*INSTRUCTIONS FOR THE TASK*.
What you return should be each line of the data containing the string "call".

Dataset records:
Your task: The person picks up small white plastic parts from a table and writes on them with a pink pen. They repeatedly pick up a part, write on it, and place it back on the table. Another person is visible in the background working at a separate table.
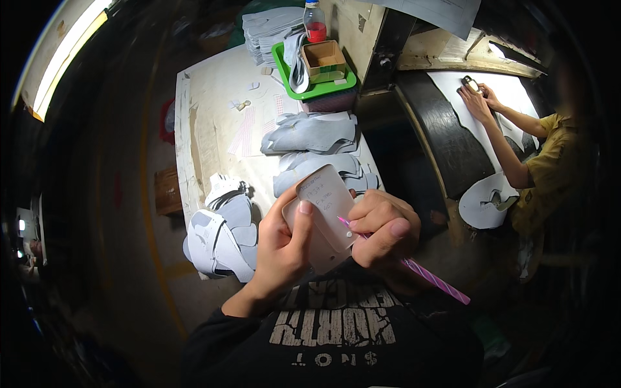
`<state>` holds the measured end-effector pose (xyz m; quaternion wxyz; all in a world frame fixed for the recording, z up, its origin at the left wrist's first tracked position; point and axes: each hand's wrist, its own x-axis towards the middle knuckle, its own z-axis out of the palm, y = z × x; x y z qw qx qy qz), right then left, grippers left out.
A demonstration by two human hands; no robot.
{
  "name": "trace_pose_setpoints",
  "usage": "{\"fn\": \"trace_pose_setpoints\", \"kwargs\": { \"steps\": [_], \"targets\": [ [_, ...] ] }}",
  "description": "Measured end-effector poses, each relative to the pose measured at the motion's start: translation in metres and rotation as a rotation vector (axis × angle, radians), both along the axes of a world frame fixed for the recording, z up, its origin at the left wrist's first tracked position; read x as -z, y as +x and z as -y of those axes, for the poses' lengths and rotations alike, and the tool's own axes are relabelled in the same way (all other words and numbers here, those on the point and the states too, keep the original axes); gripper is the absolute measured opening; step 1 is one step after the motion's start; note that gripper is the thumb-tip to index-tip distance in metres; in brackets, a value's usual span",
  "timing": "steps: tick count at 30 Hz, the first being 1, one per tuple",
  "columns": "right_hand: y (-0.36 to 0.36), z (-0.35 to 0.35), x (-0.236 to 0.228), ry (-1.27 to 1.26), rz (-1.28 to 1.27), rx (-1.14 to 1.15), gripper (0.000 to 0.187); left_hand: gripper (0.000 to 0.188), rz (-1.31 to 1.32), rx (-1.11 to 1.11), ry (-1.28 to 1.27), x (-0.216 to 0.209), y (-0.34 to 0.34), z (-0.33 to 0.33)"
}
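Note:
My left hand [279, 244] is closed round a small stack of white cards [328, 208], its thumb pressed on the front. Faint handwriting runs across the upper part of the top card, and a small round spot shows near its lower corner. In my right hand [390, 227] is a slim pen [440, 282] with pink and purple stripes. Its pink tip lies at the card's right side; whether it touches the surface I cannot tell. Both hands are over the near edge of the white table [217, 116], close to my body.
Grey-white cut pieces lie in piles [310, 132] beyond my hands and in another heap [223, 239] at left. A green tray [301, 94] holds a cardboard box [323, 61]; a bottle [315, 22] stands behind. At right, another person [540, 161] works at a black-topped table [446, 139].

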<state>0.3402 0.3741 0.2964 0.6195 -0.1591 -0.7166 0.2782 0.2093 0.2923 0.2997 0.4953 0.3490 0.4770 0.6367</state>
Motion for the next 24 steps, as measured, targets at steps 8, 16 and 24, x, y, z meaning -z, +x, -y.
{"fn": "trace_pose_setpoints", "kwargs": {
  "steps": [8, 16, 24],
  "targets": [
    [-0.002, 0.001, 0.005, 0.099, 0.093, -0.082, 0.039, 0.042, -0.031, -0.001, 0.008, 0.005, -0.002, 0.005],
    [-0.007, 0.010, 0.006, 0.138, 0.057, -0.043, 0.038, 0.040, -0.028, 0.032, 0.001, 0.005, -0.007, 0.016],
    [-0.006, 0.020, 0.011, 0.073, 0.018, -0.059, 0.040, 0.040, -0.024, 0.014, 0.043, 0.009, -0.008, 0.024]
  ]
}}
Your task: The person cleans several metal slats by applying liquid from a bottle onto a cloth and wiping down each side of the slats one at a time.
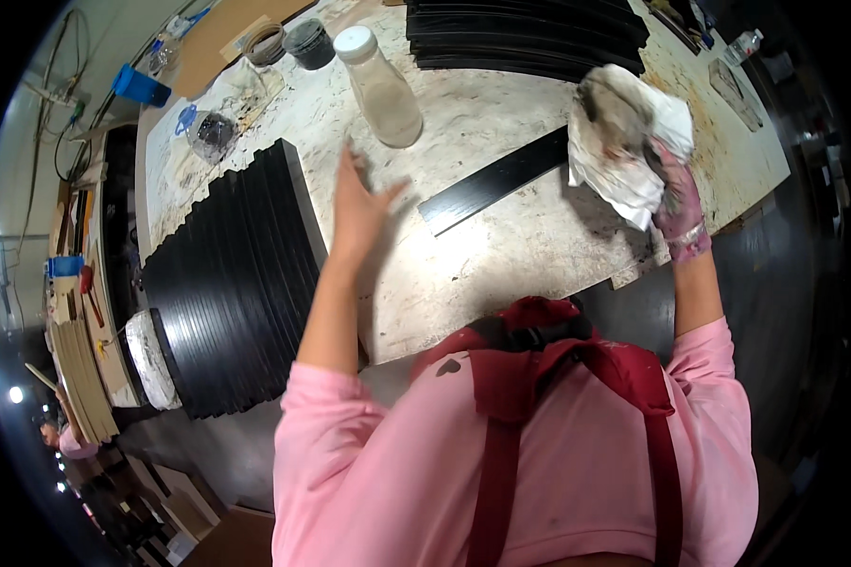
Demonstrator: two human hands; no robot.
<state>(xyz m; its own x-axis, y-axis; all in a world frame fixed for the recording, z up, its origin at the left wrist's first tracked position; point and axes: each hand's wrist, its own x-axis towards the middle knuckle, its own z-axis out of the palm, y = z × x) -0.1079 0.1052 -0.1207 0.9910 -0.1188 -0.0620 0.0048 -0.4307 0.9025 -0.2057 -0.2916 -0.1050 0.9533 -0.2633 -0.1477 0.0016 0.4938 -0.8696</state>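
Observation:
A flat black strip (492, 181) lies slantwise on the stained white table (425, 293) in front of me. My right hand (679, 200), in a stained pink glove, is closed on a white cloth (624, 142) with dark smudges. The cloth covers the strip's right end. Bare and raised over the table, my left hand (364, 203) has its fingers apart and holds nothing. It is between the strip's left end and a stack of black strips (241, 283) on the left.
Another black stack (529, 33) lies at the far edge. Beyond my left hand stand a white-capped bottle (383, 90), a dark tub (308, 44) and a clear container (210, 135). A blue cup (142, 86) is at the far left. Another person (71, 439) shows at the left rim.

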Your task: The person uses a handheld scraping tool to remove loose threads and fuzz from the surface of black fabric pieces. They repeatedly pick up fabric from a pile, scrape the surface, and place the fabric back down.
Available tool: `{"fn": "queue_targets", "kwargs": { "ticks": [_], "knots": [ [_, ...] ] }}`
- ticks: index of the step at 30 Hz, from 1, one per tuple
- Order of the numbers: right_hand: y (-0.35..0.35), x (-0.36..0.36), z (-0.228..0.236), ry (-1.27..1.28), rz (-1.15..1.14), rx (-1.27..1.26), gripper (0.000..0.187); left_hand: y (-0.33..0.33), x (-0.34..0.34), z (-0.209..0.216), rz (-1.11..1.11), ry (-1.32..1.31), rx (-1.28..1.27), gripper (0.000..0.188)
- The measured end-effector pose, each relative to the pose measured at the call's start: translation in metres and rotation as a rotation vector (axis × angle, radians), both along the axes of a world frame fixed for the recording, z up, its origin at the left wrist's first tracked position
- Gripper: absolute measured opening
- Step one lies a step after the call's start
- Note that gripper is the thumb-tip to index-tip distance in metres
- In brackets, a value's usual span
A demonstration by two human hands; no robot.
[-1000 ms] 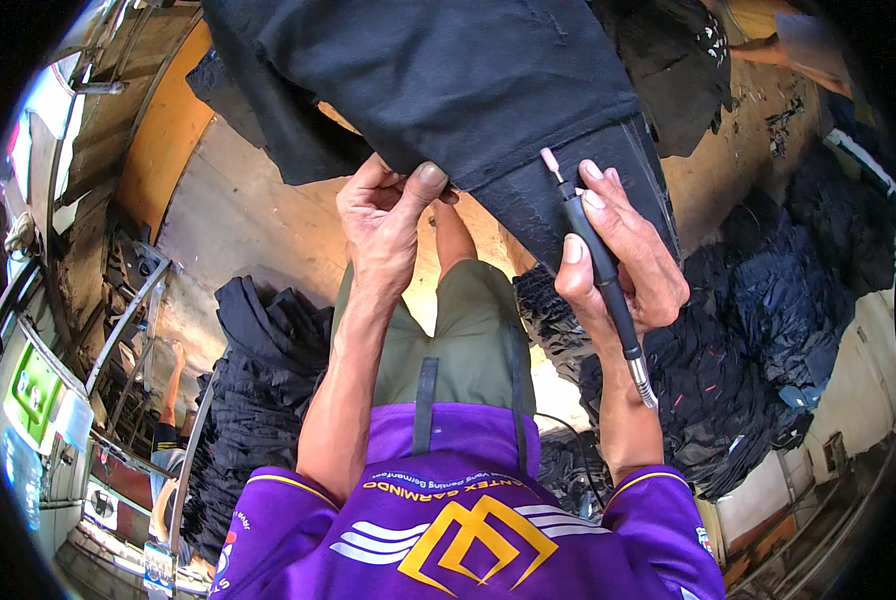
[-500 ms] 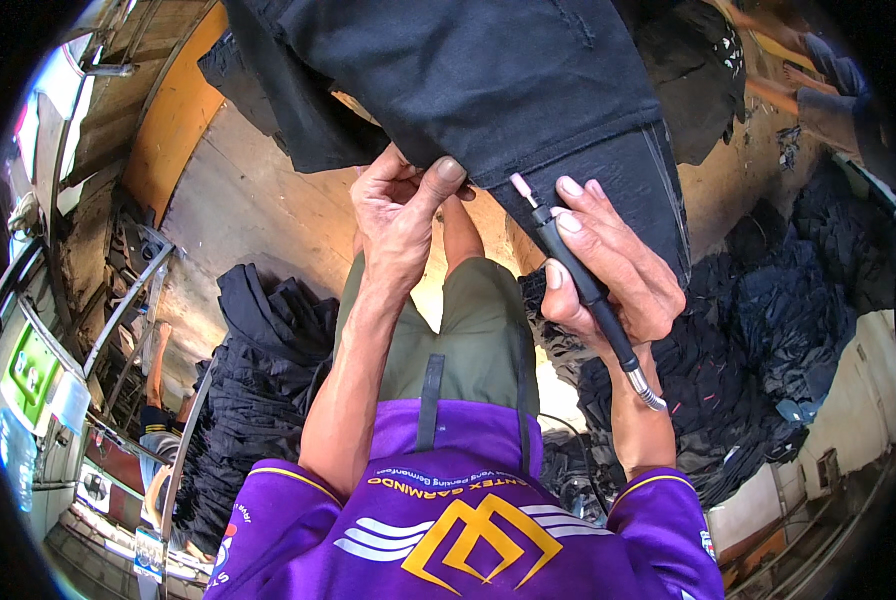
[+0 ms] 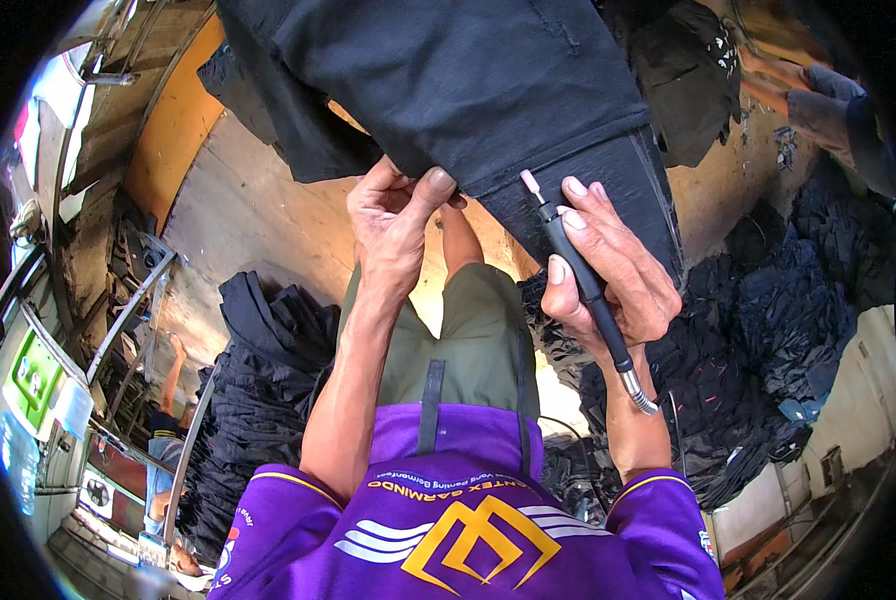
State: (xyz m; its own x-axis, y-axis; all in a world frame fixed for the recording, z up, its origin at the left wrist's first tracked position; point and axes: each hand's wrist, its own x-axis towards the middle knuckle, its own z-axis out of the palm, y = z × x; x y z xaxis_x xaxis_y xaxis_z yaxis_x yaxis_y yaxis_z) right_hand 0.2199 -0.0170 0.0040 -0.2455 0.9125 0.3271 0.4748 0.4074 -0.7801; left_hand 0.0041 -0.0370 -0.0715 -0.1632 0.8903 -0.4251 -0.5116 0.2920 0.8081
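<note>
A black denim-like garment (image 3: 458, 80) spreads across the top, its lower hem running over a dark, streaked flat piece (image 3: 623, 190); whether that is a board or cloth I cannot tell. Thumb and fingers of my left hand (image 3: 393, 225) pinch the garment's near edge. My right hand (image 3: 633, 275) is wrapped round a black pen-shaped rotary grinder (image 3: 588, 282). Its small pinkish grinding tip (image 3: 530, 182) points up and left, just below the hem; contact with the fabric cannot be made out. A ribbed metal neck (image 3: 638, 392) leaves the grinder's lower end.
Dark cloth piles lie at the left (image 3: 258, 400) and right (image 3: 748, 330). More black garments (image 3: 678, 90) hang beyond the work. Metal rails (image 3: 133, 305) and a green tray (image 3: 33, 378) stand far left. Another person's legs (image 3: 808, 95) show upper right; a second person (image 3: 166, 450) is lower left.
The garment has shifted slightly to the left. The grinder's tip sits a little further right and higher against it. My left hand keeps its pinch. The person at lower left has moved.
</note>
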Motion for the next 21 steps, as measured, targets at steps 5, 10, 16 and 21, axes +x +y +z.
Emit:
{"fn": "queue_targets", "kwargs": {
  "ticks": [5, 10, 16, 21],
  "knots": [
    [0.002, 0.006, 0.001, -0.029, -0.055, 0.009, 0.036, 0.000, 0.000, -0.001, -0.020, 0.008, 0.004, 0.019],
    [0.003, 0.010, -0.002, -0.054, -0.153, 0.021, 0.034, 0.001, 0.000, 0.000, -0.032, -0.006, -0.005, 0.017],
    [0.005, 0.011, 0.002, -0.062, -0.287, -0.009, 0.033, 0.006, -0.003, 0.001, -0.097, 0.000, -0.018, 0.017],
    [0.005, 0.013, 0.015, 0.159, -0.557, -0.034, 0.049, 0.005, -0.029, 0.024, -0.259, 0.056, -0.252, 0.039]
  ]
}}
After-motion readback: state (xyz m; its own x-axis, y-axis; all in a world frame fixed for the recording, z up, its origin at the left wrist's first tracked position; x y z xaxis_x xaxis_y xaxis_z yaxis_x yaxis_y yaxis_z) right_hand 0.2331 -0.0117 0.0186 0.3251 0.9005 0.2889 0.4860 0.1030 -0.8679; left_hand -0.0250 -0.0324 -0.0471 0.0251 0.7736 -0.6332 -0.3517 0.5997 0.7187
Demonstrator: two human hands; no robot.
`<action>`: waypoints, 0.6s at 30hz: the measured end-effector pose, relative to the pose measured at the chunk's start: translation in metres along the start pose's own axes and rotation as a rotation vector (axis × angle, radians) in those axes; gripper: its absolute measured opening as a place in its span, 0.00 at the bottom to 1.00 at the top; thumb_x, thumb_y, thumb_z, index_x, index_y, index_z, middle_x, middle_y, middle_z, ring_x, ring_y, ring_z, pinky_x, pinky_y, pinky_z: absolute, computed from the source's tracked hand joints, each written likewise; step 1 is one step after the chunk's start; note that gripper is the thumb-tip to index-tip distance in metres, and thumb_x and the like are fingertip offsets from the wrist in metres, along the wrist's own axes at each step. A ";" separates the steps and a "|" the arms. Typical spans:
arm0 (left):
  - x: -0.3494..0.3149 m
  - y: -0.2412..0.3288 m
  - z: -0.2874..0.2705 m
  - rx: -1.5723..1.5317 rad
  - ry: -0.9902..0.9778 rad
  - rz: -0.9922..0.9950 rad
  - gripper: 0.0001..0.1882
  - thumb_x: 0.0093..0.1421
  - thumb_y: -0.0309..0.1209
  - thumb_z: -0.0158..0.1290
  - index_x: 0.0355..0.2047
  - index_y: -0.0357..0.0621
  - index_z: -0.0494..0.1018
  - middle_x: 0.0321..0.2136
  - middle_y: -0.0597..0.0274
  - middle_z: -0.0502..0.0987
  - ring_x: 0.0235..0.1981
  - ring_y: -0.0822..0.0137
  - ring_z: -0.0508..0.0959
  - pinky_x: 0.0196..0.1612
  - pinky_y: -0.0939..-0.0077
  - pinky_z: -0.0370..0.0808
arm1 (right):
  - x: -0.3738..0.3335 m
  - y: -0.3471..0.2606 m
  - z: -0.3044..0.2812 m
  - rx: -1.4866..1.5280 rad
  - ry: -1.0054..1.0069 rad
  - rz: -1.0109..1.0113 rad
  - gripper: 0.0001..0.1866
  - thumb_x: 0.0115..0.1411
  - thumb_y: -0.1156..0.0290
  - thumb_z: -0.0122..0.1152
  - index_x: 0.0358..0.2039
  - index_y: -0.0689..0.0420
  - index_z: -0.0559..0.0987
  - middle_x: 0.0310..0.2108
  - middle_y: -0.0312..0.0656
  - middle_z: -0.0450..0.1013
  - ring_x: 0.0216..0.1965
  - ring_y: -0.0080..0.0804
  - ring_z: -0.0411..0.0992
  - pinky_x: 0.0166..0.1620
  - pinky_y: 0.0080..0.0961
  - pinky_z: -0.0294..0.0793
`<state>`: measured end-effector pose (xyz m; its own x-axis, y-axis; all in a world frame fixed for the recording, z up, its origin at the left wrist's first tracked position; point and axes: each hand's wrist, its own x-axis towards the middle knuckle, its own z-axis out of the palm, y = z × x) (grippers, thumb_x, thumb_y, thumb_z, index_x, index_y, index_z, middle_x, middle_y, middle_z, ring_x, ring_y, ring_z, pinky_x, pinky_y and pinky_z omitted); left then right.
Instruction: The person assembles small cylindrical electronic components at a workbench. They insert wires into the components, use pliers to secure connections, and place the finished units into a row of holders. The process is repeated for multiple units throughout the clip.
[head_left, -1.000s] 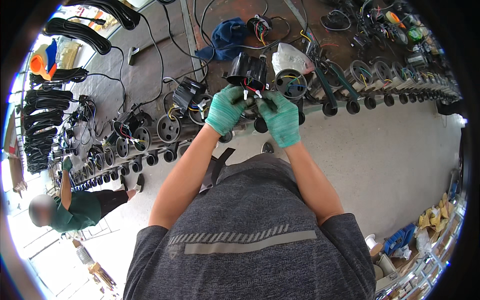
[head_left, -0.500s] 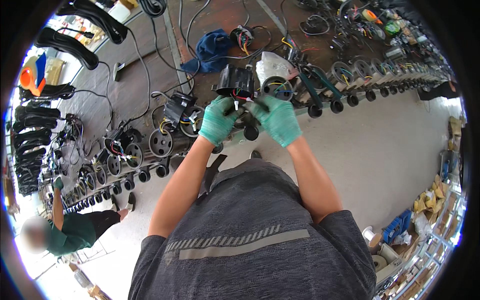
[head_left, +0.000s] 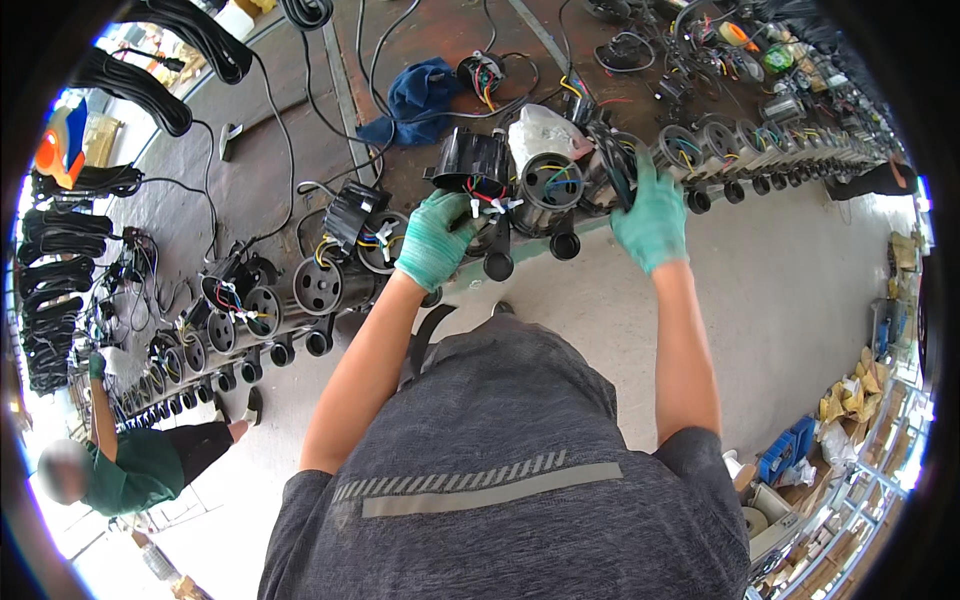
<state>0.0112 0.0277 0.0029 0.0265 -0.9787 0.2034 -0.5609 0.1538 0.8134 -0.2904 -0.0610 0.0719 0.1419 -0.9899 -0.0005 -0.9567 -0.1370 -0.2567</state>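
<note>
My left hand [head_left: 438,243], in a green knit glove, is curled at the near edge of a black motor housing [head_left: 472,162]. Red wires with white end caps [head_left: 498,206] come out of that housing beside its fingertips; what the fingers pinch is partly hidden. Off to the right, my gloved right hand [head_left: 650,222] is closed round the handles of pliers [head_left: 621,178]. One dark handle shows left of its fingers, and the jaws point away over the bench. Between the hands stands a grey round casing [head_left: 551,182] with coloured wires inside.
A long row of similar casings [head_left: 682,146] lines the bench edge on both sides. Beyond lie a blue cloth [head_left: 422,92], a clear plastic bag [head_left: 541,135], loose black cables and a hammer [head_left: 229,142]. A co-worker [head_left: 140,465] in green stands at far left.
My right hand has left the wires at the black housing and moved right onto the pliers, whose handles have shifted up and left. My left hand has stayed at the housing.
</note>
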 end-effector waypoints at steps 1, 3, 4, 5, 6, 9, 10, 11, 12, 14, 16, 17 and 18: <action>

*SOLUTION FOR THIS EXERCISE*.
- The measured end-effector pose, each relative to the pose measured at the call's start: translation in metres and rotation as a rotation vector (axis × angle, radians), both along the axes of a world frame fixed for the recording, z up, its origin at the left wrist's first tracked position
- Step one lies a step after the call's start

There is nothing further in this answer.